Kent city’s director of economic development Thomas Wilke recently met with D’Amico to discuss the possibility of the city and YRFC working together in the fashion of the organization and Youngstown.

And it does look like a major film will soon be coming to Kent.

Various published sources have reported that the book 67 Shots will be made into a movie.

According to those reports and one of the producers, pre-production of the film is now underway.

Producers of the film include Tina Fey, Everyman Pictures, and ShivHans, which recently put together “Trumbo.”

Fey’s husband, Jeff Richmond, is a Kent State graduate and Garrettsville native who originated the idea for the film. He was in high school when the shootings occurred.

ShivHans producer Monica Levinson, talking from the set of another movie, said “we are definitely making the movie, but it is really too soon to talk about any details. We don’t even have a script yet. But we wanted to get the word out as soon as we could.”

The historic narrative about the May 4, 1970 shootings at Kent State University was written by Howard Means and published in 2016.
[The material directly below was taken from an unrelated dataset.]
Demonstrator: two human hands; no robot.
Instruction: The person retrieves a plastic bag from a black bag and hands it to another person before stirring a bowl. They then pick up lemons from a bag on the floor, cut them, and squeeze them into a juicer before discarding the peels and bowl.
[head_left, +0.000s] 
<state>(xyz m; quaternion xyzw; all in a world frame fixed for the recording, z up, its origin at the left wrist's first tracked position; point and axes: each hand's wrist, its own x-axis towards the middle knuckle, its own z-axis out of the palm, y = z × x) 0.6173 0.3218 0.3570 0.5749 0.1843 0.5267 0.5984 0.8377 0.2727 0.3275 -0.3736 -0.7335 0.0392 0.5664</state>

The film will be directed by Jay Roach (who directed the “Austin Powers” and “Meet the Parents” films and the recent “Trumbo,” among others). It will be written by Stephen Belber, who has written for stage, screen and television.

The production is preliminary enough that neither spokespeople from the university nor the city of Kent knew anything about it until they were asked about it for this article.

“Nope. Nobody has reached out to us, as far as I know,” said Kent economic development director Tom Wilke. “But we are definitely open to it.”

However, one local person who has been in on virtually the ground floor of discussions about the film is Akron Law Library director Alan Canfora, who was wounded in the May 4 shootings. He said that he has spoken to Roach “a couple of times” and to Levinson, both of whom assured him that the production was live.

“Roach wants to get the story right, and with screenwriter Belber, I believe that the result will be a very factual feature film,” said Canfora.

The bottom line is no matter how this films may fare, the hope is they will only help all of these local economies.

In the meantime, D’Amico recently attended the annual American Filmmaker’s Conference in California, to see if his organization can roust up another local production.

“I talked with a lot of people out there,” he said. “Youngstown film is happening.”